Ensuite, les plaques sont recouvertes de leurs couvercles et laissées à refroidir, afin de solidifier le milieu en eux. La vapeur d'eau susceptible de se condenser sur la surface intérieure des plaques et des couvercles est évaporée en maintenant les plaques et les couvercles en position inversée dans un incubateur à 37 ° C pendant environ 1 heure.

11. L'échantillon de liquide (suspecté de contenir des bactéries, par exemple de l'eau de bassin) est prélevé. Un ml de chacun des échantillons est pipeté de manière aseptique dans 2 tubes de bouillon (Figure 6.2). Les tubes sont tourbillonnés. L’échantillon liquide est également pipeté de manière aseptique sur 2 plaques de gélose de 0, 1 ml et étalé sur la surface du milieu gélosé à l’aide d’un répartiteur de verre stérilisé à la flamme.

Avant chaque épandage par l'épandeur de verre, il est trempé dans de l'alcool et flambé au-dessus d'un bec bunsen. Les tubes et les plaques de bouillon inoculés sont incubés à 37 ° C pendant 24 heures dans un incubateur. Les plaques sont incubées en position inversée, de haut en bas.

12. Pour l'échantillon solide (par exemple, le sol), 10 g de l'échantillon sont pesés de manière aseptique et homogénéisés dans le pilon et le mortier stérilisés ou dans une coupelle d'homogénéisation après avoir ajouté 90 ml de la solution saline stérilisée provenant de la fiole conique de 100 ml.

Cette suspension bactérienne homogène est pipetée de manière aseptique dans 2 tubes de bouillon et 2 boîtes de gélose comme à l'étape 11 et incubée à 37 ° C pendant 24 heures dans l'incubateur (figure 6.2). Les plaques sont incubées en position inversée, de haut en bas.

13. Pour l'échantillonnage de surface, la surface présumée contenir des bactéries (dessus de table, surface du corps, plaie) est marquée pour une unité de surface (par exemple 1 cm ² ), qui est frottée avec un écouvillon stérilisé. L'écouvillon est touché sur la surface des deux plaques d'agar laissées.

Les stries sont effectuées de manière aseptique par une boucle stérilisée à la flamme. Pour les traînées, des lignes presque parallèles sont tracées par la boucle à partir du point de contact du coton-tige. Ceux-ci forment les stries principales. Après stérilisation à la flamme de la boucle, les traînées secondaires sont dessinées presque en diagonale par rapport aux traînées principales. De manière similaire, les stries tertiaires et quaternaires sont réalisées de manière aseptique.
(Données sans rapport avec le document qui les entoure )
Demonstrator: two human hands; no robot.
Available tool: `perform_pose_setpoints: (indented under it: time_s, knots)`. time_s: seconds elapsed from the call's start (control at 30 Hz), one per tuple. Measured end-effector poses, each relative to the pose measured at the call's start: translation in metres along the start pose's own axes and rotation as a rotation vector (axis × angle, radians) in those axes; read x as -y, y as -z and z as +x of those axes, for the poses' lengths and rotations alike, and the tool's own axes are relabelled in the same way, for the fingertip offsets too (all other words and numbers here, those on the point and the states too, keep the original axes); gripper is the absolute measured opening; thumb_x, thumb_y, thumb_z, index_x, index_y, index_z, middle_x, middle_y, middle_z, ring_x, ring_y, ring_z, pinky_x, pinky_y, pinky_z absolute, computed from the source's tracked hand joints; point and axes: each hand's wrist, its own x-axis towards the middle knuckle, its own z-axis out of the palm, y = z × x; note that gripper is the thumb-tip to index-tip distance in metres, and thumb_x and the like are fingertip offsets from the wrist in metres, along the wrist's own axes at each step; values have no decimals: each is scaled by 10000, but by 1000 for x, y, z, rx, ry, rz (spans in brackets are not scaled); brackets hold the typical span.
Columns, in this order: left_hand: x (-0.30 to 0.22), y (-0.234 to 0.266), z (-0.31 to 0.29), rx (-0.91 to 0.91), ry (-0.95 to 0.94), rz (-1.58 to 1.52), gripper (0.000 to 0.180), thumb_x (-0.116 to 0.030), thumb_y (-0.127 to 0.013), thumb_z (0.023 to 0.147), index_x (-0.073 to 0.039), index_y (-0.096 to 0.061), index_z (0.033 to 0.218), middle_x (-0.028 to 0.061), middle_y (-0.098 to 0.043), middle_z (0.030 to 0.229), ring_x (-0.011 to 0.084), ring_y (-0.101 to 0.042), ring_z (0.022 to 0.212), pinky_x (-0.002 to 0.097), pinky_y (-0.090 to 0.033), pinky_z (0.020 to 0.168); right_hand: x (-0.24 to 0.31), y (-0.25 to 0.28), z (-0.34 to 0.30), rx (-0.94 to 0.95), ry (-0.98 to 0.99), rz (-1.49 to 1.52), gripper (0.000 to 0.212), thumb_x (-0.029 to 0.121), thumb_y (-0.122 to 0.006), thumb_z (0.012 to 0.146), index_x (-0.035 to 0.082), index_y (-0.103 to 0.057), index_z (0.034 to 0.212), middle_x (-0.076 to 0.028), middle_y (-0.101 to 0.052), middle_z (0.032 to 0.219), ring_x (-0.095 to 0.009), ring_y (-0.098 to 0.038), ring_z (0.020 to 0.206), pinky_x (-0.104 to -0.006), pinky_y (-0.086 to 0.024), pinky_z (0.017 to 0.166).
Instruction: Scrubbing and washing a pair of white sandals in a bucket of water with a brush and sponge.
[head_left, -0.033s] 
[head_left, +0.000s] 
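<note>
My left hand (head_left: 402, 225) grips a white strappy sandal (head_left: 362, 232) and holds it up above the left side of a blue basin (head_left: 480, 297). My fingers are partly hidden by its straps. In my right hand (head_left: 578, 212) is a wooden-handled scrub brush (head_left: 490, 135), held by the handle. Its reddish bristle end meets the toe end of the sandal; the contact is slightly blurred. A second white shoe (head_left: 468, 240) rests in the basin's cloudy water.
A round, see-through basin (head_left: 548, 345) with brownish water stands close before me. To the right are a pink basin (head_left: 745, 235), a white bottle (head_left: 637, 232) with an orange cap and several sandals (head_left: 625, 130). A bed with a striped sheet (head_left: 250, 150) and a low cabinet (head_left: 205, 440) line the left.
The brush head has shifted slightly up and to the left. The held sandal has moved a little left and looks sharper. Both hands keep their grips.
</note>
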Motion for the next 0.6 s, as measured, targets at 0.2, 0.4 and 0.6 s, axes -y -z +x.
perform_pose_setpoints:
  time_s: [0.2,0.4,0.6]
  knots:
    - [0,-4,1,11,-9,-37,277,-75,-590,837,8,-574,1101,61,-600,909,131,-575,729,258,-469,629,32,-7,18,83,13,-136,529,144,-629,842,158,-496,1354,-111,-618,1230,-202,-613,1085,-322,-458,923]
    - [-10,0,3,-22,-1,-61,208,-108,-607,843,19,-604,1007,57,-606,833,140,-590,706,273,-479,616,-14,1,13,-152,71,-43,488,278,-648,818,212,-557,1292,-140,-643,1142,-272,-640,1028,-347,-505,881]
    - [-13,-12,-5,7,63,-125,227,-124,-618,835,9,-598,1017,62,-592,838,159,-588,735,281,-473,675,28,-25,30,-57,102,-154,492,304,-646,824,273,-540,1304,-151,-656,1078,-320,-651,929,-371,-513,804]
14. Ensuite, les plaques sont incubées en position inversée, de haut en bas, à 37 ° C pendant 24 heures dans l'incubateur (figure 6.2).

15. Une plaque de gélose non inoculée et un tube de bouillon non inoculé sont incubés à titre de contrôle pour assurer une stérilisation appropriée, comme indiqué par l'absence de croissance. Cette étape est facultative.